I can not imagine going so far as to pull someone over. We (my partner and I) have honked the horn, or more rarely flashed the lights at a driver to get their attention when they are doing something stupid. They were situations where I would have honked the horn in my personal vehicle, like someone trying to merge on top of us. 

We have only once turned on our lights and left them on (briefly) because of an erratic driver...and that was because the guy was going the wrong way down a one way, right at us. After we turned on the lights the car turned (the wrong way down another one way) and we turned them off and called the guy in to our dispatch with a partial license plate. Unfortunately about 5 minutes after that the car entered the freeway on an off ramp and killed himself and 2 others in a head on collision. 

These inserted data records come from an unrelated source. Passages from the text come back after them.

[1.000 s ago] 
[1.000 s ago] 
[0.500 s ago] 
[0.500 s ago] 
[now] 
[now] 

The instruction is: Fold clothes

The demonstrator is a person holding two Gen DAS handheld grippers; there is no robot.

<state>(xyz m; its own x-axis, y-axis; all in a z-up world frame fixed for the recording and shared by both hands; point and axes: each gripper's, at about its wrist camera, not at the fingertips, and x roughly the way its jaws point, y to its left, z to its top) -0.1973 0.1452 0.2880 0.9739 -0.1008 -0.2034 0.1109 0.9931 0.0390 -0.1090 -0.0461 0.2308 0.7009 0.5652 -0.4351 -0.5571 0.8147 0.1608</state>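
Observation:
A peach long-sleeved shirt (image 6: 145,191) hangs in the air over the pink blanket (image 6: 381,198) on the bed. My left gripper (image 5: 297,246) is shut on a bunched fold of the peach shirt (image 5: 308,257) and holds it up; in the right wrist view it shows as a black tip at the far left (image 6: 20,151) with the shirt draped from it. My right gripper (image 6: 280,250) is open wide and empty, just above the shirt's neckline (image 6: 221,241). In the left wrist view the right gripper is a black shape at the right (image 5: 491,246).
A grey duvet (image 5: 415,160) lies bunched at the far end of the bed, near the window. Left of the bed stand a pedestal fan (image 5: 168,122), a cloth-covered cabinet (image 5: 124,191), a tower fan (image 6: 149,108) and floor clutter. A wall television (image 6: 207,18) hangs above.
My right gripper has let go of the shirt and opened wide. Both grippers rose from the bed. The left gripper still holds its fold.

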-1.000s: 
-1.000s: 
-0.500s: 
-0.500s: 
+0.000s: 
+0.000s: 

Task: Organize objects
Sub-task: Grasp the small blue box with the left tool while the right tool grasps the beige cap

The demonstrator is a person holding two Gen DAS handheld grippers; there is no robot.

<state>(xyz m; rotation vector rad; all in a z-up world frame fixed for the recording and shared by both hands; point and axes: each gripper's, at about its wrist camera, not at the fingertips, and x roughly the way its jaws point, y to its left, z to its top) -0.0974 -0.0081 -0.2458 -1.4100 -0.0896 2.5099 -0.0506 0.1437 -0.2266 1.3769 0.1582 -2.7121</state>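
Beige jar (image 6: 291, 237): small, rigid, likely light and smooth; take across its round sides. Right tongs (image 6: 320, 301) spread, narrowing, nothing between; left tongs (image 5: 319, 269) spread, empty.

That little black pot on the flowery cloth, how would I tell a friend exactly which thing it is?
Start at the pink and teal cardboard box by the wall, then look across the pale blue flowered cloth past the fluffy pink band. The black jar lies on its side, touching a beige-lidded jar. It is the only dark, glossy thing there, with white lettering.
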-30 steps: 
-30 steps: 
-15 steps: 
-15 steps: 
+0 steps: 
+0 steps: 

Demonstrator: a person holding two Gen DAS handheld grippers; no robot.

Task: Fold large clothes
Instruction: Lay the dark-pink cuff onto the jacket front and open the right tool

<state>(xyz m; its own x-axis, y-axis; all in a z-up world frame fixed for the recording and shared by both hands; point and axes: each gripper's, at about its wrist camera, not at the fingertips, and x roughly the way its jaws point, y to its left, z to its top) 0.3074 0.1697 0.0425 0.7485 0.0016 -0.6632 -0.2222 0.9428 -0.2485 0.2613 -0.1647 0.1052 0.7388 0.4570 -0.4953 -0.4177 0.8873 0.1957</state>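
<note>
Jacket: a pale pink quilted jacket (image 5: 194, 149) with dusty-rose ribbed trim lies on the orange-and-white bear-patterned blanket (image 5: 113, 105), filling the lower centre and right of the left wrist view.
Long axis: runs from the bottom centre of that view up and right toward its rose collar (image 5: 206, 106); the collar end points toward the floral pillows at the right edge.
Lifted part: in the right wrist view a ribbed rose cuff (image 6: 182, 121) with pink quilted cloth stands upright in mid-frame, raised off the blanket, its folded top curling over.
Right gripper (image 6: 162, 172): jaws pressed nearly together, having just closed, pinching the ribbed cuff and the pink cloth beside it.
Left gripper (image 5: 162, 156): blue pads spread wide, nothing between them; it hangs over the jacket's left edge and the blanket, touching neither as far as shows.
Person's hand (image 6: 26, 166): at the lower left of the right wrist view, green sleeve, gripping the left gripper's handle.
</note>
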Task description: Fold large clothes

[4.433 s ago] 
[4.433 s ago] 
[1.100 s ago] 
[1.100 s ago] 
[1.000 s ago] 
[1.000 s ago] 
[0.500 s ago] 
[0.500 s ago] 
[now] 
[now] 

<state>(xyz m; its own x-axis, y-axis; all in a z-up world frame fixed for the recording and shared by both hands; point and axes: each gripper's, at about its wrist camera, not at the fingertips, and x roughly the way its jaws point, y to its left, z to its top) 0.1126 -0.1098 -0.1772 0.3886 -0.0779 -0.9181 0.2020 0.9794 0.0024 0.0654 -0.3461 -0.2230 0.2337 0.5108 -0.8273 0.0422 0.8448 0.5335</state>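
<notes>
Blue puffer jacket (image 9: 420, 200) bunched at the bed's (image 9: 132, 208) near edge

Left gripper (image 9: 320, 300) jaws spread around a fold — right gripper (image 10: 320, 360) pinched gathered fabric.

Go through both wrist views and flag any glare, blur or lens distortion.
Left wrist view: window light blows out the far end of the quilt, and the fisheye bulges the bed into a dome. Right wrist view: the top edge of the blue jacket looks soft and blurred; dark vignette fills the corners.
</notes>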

We did wonder what would have happened if we hadn't turned on our lights, but in the long run us seeing him pulling out of the bar parking lot into the street gave the police enough evidence to go after the bar pretty hard.


----------



## firecoins (May 25, 2010)

The fire engine stopping a motorist is certainly not the best option but its better than a tree stopping the motorist or oncoming traffic for that matter.


----------



## FlightMedicHunter (May 25, 2010)

The more I read the reactions on this website the more I realize that you guys are a little out of touch with reality.  The guy saw a woman woman weaving dangerously on Tampa's busiest interstate highway.  What if she ran in to your wife and kid and killed them?  Jesus,,,,all he did was get her to pull over with his lights and then called PD.  Why would you guys knock him or his department of the fire service in general?  This sight seems like it's full of a bunch of old house wives who can't wait to be judgmental and stir crap up.  I don't care what vehicle I was driving,,,,if I thought the lady was gonna kill someone I would try to get her to get off the road too.


----------



## FLEMTP (May 25, 2010)

Aidey said:


> I can not imagine going so far as to pull someone over. We (my partner and I) have honked the horn, or more rarely flashed the lights at a driver to get their attention when they are doing something stupid. They were situations where I would have honked the horn in my personal vehicle, like someone trying to merge on top of us.
> 
> We have only once turned on our lights and left them on (briefly) because of an erratic driver...and that was because the guy was going the wrong way down a one way, right at us. After we turned on the lights the car turned (the wrong way down another one way) and we turned them off and called the guy in to our dispatch with a partial license plate. Unfortunately about 5 minutes after that the car entered the freeway on an off ramp and killed himself and 2 others in a head on collision.
> 
> We did wonder what would have happened if we hadn't turned on our lights, but in the long run us seeing him pulling out of the bar parking lot into the street gave the police enough evidence to go after the bar pretty hard.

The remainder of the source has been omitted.